Lancée pour la première fois en 2016, la ligne de chaussures de running 4DFWD d'Adidas repose sur une semelle intermédiaire imprimée en 3D, issue d'un partenariat de longue date avec Carbon, start-up américaine spécialisée en fabrication additive. La technologie utilisée, que Carbon nomme Synthèse de Lumière Digitale, a permis à Adidas de produire ces semelles en treillis à grande échelle, l'un des usages les plus aboutis de l'impression 3D dans les produits grand public.

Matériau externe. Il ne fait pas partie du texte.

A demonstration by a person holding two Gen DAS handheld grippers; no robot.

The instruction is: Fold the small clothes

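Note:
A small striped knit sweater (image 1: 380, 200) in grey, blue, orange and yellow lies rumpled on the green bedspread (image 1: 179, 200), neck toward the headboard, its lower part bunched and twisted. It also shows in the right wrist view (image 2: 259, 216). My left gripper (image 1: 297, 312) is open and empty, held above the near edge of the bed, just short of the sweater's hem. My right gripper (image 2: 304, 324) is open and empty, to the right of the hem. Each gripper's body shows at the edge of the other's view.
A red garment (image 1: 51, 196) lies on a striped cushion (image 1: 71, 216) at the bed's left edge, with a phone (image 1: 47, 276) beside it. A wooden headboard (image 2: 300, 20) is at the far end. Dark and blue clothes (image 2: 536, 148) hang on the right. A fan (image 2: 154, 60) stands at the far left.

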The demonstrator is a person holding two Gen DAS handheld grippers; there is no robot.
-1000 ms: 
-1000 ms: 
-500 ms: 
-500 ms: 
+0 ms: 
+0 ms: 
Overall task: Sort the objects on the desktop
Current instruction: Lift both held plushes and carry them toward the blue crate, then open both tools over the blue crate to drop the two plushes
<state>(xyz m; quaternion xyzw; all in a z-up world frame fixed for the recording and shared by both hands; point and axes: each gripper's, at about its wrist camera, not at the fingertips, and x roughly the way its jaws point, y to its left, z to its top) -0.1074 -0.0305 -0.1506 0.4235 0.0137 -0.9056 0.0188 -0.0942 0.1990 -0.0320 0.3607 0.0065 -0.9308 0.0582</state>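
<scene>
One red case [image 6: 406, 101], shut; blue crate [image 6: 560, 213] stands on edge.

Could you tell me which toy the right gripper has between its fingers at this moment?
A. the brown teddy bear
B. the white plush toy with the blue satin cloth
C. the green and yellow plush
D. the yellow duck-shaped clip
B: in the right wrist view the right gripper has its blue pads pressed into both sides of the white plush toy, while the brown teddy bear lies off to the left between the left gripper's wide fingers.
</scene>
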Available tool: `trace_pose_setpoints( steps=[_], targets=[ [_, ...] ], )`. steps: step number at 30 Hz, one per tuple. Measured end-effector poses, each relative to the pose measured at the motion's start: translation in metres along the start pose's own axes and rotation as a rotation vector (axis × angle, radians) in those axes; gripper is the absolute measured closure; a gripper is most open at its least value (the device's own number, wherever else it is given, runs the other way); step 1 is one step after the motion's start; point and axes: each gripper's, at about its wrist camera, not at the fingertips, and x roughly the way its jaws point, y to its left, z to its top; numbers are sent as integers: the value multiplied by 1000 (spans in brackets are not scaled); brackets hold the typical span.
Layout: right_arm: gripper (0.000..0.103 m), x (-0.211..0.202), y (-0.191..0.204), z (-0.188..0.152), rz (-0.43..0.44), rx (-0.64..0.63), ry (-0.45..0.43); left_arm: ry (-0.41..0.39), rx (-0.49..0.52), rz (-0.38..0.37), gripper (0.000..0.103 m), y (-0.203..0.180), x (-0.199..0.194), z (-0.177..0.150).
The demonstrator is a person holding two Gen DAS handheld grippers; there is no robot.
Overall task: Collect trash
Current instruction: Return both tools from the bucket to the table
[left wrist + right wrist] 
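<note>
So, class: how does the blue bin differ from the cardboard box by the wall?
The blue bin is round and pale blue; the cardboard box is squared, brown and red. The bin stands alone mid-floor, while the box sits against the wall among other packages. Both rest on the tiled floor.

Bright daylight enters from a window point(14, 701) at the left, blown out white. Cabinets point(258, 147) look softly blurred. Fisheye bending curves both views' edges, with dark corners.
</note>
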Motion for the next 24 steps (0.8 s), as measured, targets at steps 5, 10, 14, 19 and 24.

Une collaboration suivie d'évolutions
En août 2022, Adidas et Carbon ont mis à jour la ligne 4DFWD, avant l'annonce, le mois suivant, d'une nouvelle version dotée d'une semelle intermédiaire en treillis imprimée en 3D, puis d'une collection Tokyo reprenant cette même semelle.
Confort et durabilité à l'épreuve d'un an d'usage
Après un an de port régulier, la semelle en treillis a tenu sans dommage face à la boue, au sable, à la neige et à l'asphalte chaud, ainsi qu'à divers produits chimiques. Le tissu extérieur de la chaussure, en revanche, a montré des signes d'usure plus marqués que la semelle elle-même. Point faible identifié : la géométrie en treillis retient facilement le sable et complique le nettoyage.
Un tarif qui reste élevé
Vendues plus de 200 €, ces chaussures restent chères, un coût qui reflète encore la nouveauté du procédé de fabrication. Globalement, l'expérience relevée sur cette paire est positive en matière de confort, avec une amélioration ressentie par rapport à des semelles classiques, mais des marges de progression identifiées sur la durabilité du tissu extérieur et l'entretien.